The changing role of federal IT departments will allow federal agencies to become more efficient and effective, even while facing ongoing budget challenges, says Mel Stockwell, deputy chief cloud strategist, VMware Public Sector.
New innovations for government are beginning to move at an accelerating pace. The next five to ten years will be a critical renaissance period for federal IT, transforming the way agencies use IT to fulfill their missions.
This will happen in spite of the fact that many federal agencies continue to face ongoing budget challenges. The transformation of government IT in the coming years will allow agencies to be more efficient and effective, while still being very responsible with public dollars.
We're approaching a day in the not too distant future where almost all government IT will be provided by less than a dozen federal services centers that will have the flexibility to quickly and efficiently provide scalable applications as needed to their agency customers. Moving to this model will fundamentally change the role of the IT personnel within each customer agency.
Usually this transformation starts gradually, inside the federal agency. Agencies often look to consolidate what I like to call “shadow IT” first. Shadow IT is the hardware and other IT resources that have dispersed out amongst specific offices and business units within the agency. Sometimes there are valid reasons for this to occur, but agencies should look to centralize IT resources internally for the most efficient policy governance and data security.
Once this process is complete, or even while it’s still going on, a light bulb goes off in the IT executive's head. More and more federal IT leaders are realizing their job is not to run and maintain infrastructure, it's to deliver IT services to internal agency customers and to the American people.
So IT leaders are increasingly looking at leveraging shared IT services. Currently there are two approaches available for federal agencies looking to tap into IT resources already in place.
The first approach is to go with a certified vendor for IT services, for example the FedRAMP program. Or a commercial vendor could be tapped for non-critical applications.

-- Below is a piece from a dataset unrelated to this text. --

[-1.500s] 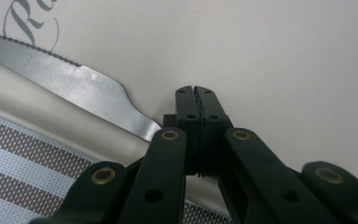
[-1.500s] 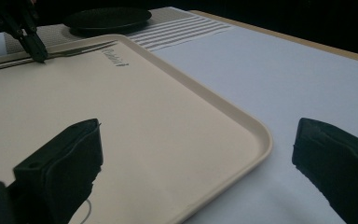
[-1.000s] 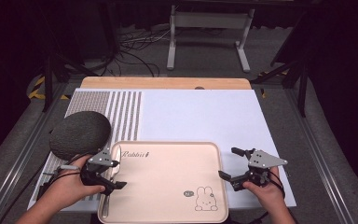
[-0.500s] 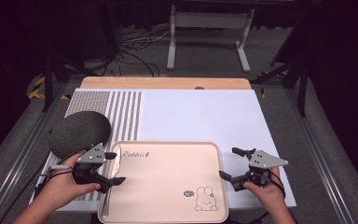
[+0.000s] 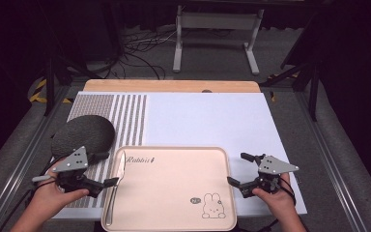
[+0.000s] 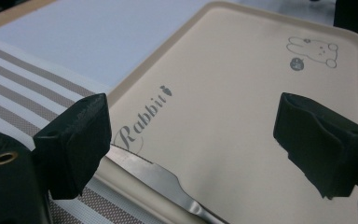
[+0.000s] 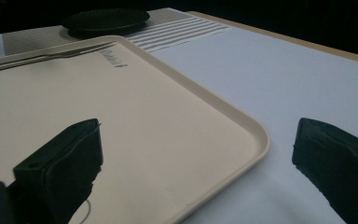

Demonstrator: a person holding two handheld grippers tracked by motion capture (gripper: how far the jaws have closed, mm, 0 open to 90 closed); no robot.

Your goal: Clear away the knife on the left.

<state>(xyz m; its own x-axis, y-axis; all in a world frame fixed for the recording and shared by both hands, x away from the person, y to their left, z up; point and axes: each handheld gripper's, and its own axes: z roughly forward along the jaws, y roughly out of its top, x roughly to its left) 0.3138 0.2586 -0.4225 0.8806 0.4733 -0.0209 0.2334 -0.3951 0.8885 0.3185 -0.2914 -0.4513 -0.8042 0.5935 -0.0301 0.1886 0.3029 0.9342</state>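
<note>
While the butter knife (image 5: 116,180) lies along the left inner edge of the beige rabbit tray (image 5: 174,193), the left claw (image 5: 107,169) is seen released just beside it, its jaws having just been opening with nothing gripped. At the tray's right rim, the right claw (image 5: 237,168) is held released, straddling the edge.

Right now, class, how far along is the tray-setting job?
Done: the knife lies in the tray at its left edge. In hand: nothing; the left gripper, jaws just opened, and the right gripper are empty. Left, probably: the dark plate on the striped mat.
</note>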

Another option is to go to another agency providing shared services. These centers can deliver, everything from email management to Infrastructure-as-a-Service, (IaaS), for example offerings from the Interior Department and USDA. This option is attractive because the service providers have already invested the capital to launch these service centers. For an individual agency to replicate the resources themselves would be a wasteful and duplicative capital outlay, and the agency would lose the opportunity to move costs from CapEx to OpEx.
Increasingly the federal IT attitude is becoming, “If it's there, proven and less expensive, why not use it?” Plus, the more agencies that move onto a shared service platform, the greater potential exists to lower the cost of service for all users. That's truly a revolutionary idea for government IT!

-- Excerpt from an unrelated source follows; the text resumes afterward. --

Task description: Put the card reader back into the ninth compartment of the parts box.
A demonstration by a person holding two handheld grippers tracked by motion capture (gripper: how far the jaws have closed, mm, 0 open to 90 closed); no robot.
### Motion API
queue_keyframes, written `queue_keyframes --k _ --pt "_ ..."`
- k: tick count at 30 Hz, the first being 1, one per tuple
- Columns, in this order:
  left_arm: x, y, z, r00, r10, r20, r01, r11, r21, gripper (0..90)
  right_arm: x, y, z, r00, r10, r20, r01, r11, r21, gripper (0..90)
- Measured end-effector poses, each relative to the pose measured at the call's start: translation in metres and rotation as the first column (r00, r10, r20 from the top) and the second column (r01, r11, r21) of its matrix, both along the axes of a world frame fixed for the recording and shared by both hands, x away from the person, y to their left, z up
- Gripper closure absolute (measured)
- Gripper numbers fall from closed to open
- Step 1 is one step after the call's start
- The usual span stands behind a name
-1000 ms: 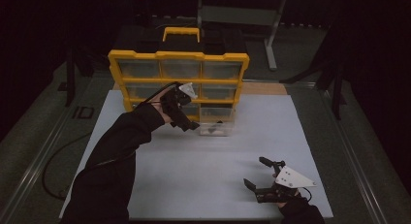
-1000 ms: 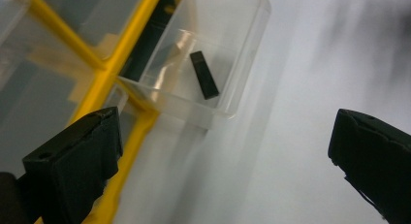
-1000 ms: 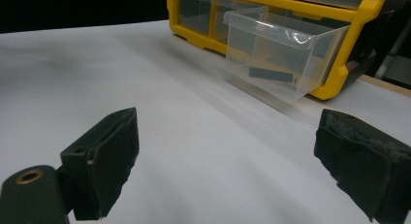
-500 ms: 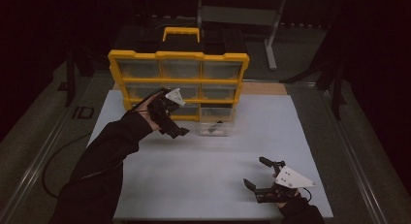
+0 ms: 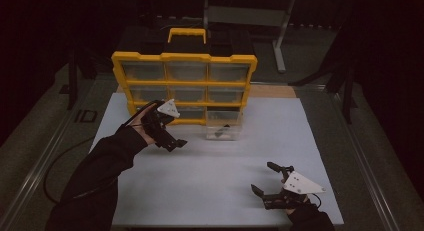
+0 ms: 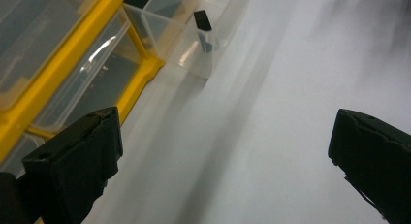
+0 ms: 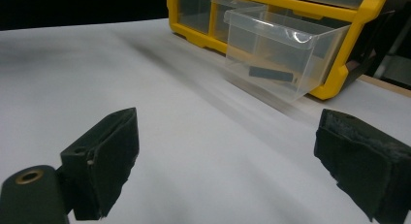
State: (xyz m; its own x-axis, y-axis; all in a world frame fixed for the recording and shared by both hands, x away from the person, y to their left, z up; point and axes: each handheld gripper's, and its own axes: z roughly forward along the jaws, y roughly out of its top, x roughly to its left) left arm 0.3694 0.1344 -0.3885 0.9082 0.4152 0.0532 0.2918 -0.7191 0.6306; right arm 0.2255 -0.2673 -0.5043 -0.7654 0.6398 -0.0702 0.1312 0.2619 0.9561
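Now my left gripper point(image 5: 172, 141) hangs wide open and empty at nine o'clock of the pulled-out drawer point(image 5: 223, 128); my right gripper point(image 5: 267, 180) gapes empty too.

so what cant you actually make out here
- Dark piece in the pulled-out clear drawer: too small in the high view, seen through glare in the right gripper view, so its kind is unclear.
- Other drawers of the yellow organizer: contents dim.
- Left tool: blurred table in its own view.
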Motion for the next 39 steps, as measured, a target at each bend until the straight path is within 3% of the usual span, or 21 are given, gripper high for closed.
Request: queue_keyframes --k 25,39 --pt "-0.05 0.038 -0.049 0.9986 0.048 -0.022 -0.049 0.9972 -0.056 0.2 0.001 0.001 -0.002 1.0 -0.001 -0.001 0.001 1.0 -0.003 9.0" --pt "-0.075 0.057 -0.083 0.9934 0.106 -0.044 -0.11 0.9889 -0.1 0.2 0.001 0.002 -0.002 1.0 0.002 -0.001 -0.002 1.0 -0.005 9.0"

And once the federal agency crosses this bridge, the role of its internal IT team changes. That's because most agencies begin the journey by assuming internal roles won't change much. They set out to acquire more efficient and economical compute, network and storage IT resources and assume their internal teams will do the rest. However, they quickly realize the shared services approach provides not just raw infrastructure, but can ALSO provide email, financial services, file storage with access control, certified security protocols and many other valuable services.
As agencies move away static IT to more flexible clouds, the role of their internal IT teams changes as well. Rigidly siloed areas of expertise in specific categories or proprietary technologies are starting to give way to a more generalist, broker type role. Agency IT staff have the ability to be freed from 50+ hours per week of “keeping the lights on,” and can focus more on how to secure the best possible services for their agencies.
Being IT experts, they can look to secure reliable service from shared service centers through SLAs. They can evaluate and choose proven DR and COOP services, and be rightly positioned to avoid things like vendor lock-in. The role of the internal IT team is moving towards being the buyer, the evaluator, not the provider themselves.
This transformation – of IT itself and the role of the internal IT team – bodes well for government agencies moving forward. We're living in an increasingly digitized world, and federal IT systems have to evolve. By leveraging the shared services model and freeing their internal IT teams to play a more consultative role, federal agencies will position themselves for dramatic improvements in computing performance and cost efficiencies.